Is there a specific case for the kinetic energy of a particle to be conserved while angular momentum is not conserved?

This is from a question from one of my country's undergraduate entrance exams, so the usual considerations of not taking extraordinary cases apply. The question is, in quotes

"A particle moves with finite velocity and acceleration. The velocity of a particle is perpendicular to its acceleration at any instant of time. Which of the following statements about the particle is always true?

A) Kinetic energy is conserved

B) Acceleration is zero

C) Linear momentum is conserved

D) Angular momentum is conserved."

Only one of the options must be marked correctly. The answer given by their key, says that the kinetic energy must be conserved, but I believe that either both kinetic energy AND angular momentum must be conserved, or neither.

The first task is to note the restraints of the particle.

1. The particle is, in fact, a point particle, and hence cannot rotate about itself, but only about a point other than itself.

2. Velocity $$\vec v$$ and acceleration $$\vec a$$ are finite and perpendicular to each other at all times.

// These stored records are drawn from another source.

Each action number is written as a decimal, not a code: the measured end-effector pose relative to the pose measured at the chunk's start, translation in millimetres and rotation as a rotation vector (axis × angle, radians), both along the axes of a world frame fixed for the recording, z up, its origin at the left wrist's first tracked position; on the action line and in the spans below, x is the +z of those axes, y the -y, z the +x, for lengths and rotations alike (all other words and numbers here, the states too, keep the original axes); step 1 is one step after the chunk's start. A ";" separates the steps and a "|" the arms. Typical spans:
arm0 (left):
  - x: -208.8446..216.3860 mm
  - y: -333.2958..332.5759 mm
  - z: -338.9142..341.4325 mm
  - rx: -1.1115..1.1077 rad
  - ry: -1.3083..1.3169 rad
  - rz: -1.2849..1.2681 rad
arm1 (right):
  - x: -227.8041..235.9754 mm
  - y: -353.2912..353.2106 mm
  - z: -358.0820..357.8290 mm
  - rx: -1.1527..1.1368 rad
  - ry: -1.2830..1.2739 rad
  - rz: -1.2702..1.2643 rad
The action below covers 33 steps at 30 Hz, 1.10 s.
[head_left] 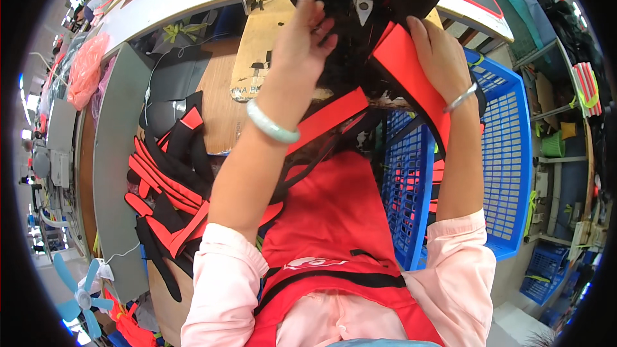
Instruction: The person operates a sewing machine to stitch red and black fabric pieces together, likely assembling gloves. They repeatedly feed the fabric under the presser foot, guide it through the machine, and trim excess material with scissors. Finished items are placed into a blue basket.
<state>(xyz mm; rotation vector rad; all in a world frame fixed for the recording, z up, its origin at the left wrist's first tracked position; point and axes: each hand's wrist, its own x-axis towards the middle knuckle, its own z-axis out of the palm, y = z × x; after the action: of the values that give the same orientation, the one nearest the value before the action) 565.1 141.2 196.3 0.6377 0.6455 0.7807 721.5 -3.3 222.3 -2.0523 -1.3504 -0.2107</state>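
My left hand (pixel 310 42) is raised at the left of a dark machine (pixel 334 67), its fingers apart and nothing visible in them. A pale green bangle circles that wrist. My right hand (pixel 443 54) grips a wide red strip with a black underside (pixel 406 58) at the machine's right side, and the strip's lower end hangs toward a blue basket. A pointed metal piece (pixel 364 8) sits on the machine between my hands. Below it, another red strip (pixel 331 115) slants down over the machine's front edge toward my lap.
Several red and black strips (pixel 168 183) lie heaped at my left, beside a grey panel (pixel 119 173). A blue plastic basket (pixel 504 154) stands at my right with red strips inside. A wooden board (pixel 257 45) adjoins the machine. A light blue fan (pixel 82 297) is at lower left.
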 end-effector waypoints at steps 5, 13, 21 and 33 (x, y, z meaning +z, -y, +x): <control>-27.0 39.0 -50.0 -0.557 -0.238 0.679 | 5.1 39.5 -25.2 0.041 -0.040 0.021; -23.2 96.9 -91.1 -0.764 -0.317 0.983 | 9.0 95.2 -52.8 0.035 -0.150 0.028; 7.1 104.0 -113.4 -0.759 -0.148 0.812 | 23.2 187.8 -84.2 0.412 -0.313 -0.059; 51.0 106.7 -125.3 -0.758 -0.504 1.432 | 23.5 139.0 -92.6 0.404 -0.359 -0.126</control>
<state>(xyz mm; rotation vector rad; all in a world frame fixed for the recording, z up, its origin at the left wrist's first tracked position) 439.7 34.5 247.3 2.2779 0.1295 0.2300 628.9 -142.3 245.8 -1.7566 -1.5333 0.4083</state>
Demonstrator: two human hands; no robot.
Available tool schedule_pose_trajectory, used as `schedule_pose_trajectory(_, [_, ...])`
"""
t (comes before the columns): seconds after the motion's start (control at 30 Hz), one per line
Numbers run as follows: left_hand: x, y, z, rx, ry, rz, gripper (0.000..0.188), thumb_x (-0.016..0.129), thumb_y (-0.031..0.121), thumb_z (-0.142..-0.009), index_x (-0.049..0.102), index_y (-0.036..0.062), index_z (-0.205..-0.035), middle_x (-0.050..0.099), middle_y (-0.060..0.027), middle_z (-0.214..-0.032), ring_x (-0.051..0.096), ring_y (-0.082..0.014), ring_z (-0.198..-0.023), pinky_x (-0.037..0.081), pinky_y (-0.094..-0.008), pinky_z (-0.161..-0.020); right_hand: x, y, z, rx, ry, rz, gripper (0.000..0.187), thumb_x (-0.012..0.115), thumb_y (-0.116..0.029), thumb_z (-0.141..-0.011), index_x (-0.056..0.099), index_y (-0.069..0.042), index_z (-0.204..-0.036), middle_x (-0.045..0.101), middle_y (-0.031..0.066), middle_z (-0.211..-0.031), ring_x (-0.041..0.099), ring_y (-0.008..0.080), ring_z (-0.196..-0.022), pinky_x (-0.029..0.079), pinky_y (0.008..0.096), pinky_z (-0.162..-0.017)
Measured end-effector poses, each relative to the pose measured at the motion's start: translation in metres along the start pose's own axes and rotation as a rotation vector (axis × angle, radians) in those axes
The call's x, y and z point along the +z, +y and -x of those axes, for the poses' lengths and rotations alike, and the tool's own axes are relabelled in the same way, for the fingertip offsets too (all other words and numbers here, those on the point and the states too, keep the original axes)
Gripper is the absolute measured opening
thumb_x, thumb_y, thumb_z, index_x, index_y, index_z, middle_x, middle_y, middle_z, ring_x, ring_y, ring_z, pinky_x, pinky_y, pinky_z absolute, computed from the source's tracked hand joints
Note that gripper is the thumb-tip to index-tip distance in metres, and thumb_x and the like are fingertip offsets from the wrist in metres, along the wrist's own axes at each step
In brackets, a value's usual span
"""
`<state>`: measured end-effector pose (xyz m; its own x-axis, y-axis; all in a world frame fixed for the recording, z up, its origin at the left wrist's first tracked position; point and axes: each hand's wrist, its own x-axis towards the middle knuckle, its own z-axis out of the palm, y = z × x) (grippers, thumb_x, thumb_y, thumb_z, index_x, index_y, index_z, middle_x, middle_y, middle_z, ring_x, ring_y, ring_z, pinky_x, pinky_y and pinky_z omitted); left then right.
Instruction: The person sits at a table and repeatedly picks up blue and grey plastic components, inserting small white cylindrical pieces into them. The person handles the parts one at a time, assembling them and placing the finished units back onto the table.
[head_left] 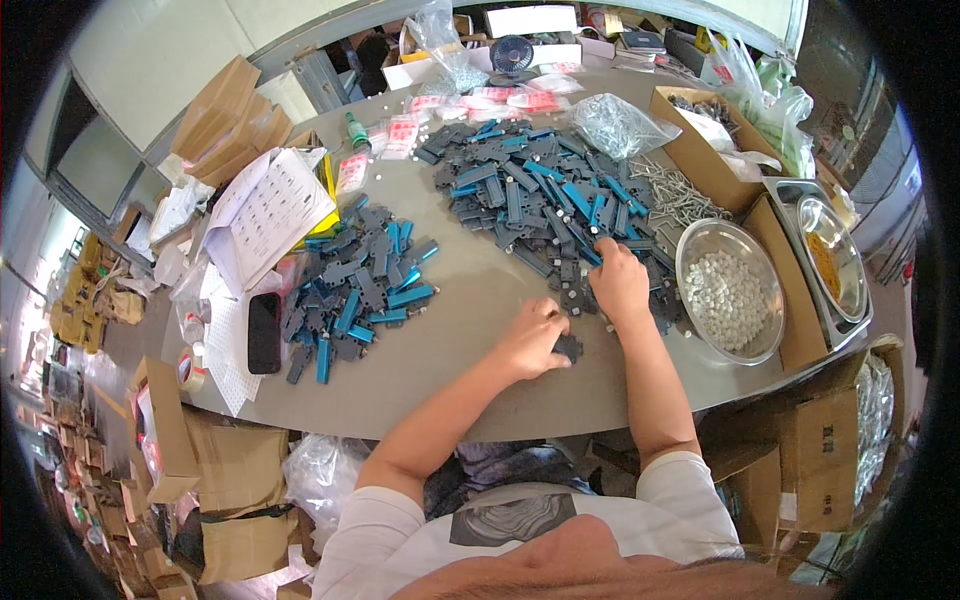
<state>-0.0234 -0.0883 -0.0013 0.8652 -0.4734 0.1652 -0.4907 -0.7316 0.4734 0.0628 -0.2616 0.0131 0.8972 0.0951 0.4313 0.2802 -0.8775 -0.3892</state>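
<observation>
My left hand point(532, 342) is curled at the middle of the table, thumb and fingers closed around a small dark grey plastic part point(570, 348). Just to its right, my right hand point(620, 284) reaches to the near edge of a large heap of dark grey and blue plastic parts point(520, 190). Its fingers are bent together at the heap, and what they hold is hidden. Small white pieces lie among the parts around it. A steel bowl of small white cylindrical pieces point(728, 290) stands right of my right hand.
A smaller heap of grey and blue parts point(375, 270) lies left, beside a black phone point(264, 333) and papers point(265, 215). Long metal screws point(685, 197), a bag of hardware point(620, 125) and a cardboard box point(710, 150) are far right. A small fan point(511, 57) stands behind.
</observation>
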Motion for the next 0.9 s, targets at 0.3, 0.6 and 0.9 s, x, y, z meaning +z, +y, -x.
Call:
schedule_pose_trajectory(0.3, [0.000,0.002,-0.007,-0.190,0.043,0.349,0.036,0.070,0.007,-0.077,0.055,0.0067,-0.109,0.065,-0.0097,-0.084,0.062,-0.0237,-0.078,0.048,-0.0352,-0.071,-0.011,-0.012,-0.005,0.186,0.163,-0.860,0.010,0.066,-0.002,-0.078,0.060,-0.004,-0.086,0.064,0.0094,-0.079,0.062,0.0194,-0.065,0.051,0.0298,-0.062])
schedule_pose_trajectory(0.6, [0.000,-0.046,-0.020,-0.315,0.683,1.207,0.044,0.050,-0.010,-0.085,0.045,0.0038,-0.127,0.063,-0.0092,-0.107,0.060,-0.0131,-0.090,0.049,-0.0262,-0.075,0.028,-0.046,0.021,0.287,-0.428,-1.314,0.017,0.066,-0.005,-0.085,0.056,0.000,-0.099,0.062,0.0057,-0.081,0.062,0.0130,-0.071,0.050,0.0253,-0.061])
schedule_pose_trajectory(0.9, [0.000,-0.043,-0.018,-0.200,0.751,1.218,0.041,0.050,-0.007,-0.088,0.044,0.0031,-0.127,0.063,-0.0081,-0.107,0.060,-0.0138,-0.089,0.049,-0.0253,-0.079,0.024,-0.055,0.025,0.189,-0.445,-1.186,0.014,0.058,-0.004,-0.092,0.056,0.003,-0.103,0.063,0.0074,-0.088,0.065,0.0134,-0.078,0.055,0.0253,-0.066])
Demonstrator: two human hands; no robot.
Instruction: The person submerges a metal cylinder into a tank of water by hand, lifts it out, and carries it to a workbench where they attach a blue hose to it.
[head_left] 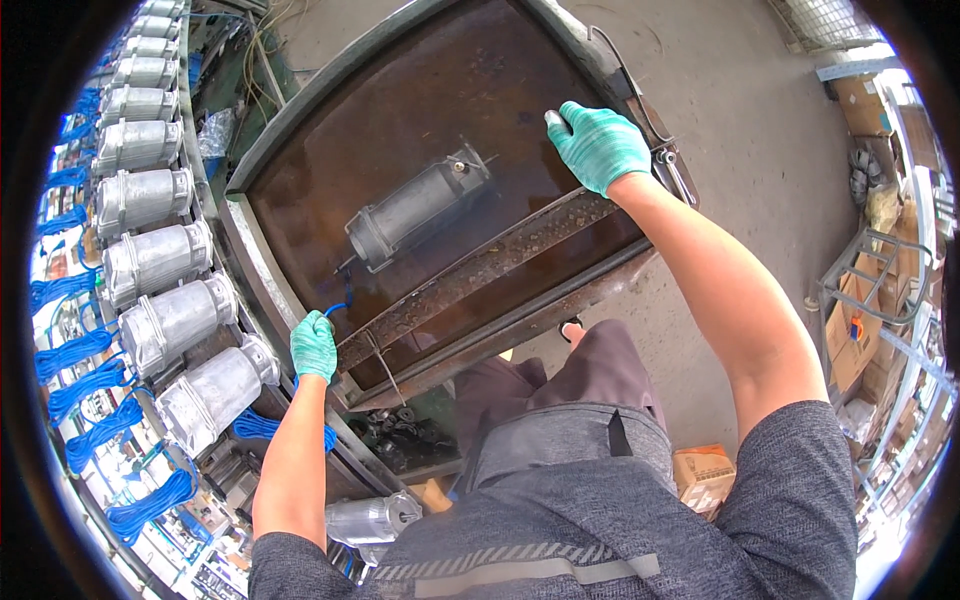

The easiest case that fits the restraints is that of a uniform circular motion of a particle about a center other than itself. In this case $$\vec F$$ is perpendicular to the $$\vec v$$ and so does no work. If $$W = 0$$, there is no change in kinetic energy, and hence it is conserved.

However, $$\vec r$$ and $$\vec F$$ are antiparallel to each other, where $$\vec r$$ describes the position of the particle with respect to the centre. This implies $$\vec r$$ $$\times$$ $$\vec F$$ $$=$$ $$0$$ and hence the external torque $$\vec \Gamma$$ $$=0$$, and the rate of change of angular momentum, $$\frac {d\vec L}{dt}$$ $$=0$$ as well and hence $$\vec L$$ is constant.

To look more generally, for the kinetic energy to be conserved, $$\vec F_{ext}$$ $$=0$$ which either means no forces exist, or all forces are balanced. For angular momentum to NOT be conserved, $$\vec \Gamma_{ext}$$ $$\neq$$ $$0$$. This does not seem possible for a point particle.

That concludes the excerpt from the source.